== Activity ==
The answer must be every line from the entries below that contains "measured".

►

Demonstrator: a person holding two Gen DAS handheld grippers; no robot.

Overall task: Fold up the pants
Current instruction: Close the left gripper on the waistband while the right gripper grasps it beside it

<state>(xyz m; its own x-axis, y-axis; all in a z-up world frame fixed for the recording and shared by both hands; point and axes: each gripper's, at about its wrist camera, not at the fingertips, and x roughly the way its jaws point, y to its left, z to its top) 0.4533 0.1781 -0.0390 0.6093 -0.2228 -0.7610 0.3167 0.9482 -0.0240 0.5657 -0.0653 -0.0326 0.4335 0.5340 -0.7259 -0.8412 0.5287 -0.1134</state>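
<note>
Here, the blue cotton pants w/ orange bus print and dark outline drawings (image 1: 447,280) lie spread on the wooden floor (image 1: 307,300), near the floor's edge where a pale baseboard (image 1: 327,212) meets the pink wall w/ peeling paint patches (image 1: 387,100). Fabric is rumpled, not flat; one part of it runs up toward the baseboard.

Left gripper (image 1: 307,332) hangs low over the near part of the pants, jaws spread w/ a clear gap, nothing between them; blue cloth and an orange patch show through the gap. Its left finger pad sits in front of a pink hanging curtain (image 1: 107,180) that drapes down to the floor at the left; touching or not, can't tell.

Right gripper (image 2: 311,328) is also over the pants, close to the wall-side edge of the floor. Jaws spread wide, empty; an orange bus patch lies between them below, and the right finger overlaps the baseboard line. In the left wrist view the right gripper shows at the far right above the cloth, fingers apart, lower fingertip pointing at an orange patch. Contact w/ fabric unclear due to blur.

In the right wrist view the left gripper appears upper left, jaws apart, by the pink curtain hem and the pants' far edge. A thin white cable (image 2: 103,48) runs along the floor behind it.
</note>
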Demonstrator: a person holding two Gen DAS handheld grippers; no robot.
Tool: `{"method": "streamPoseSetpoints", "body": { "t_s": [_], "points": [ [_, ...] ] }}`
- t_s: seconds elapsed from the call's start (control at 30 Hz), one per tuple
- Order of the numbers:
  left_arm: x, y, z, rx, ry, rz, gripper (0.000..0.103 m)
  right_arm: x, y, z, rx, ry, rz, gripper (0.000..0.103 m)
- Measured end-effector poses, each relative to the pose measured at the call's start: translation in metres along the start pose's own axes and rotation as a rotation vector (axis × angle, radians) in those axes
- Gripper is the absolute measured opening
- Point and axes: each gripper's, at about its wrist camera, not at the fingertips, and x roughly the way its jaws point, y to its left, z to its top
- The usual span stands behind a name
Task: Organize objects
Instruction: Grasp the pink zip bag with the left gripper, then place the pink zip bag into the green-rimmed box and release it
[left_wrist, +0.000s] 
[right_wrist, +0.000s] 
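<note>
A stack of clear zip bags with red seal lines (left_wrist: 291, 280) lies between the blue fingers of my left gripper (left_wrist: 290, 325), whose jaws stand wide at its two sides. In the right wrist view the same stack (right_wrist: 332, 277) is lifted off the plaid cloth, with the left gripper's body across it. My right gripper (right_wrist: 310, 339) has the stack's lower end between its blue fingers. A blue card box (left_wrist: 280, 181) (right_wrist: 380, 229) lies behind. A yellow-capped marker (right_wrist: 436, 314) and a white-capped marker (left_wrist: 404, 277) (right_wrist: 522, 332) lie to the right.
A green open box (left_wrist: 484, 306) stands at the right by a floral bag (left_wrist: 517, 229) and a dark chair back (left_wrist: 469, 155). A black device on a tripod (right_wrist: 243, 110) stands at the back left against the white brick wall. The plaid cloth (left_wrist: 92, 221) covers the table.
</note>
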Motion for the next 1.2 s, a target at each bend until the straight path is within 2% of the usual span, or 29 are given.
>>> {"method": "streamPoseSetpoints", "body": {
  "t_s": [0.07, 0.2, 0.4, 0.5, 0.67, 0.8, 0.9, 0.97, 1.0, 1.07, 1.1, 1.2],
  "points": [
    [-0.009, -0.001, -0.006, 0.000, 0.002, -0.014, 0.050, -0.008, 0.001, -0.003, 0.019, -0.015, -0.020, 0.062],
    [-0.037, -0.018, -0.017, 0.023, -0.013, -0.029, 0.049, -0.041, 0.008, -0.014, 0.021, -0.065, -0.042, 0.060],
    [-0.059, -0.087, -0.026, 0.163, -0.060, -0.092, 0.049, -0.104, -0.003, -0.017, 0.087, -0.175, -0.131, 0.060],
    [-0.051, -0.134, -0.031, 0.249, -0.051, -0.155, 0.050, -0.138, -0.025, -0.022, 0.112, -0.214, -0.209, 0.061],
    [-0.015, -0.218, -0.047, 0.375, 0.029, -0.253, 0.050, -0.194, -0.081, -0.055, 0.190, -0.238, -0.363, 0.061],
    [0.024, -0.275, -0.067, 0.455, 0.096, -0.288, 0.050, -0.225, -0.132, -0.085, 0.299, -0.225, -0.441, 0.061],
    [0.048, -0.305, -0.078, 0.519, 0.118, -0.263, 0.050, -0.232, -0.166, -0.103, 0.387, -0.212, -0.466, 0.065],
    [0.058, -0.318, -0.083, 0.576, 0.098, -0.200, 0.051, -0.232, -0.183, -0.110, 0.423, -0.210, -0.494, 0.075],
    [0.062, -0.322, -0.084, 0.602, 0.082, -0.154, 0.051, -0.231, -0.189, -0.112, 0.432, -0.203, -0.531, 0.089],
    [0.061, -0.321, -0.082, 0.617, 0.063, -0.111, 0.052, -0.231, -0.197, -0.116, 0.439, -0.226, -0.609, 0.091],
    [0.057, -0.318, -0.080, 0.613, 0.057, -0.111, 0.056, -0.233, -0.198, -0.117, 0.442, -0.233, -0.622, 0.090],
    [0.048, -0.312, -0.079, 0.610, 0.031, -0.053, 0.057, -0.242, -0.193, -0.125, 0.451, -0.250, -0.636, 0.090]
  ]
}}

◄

== Expected answer ==
- Measured end-effector poses, each relative to the pose measured at the call's start: translation in metres along the start pose's own axes and rotation as a rotation vector (axis × angle, radians) in those axes
- Gripper is the absolute measured opening

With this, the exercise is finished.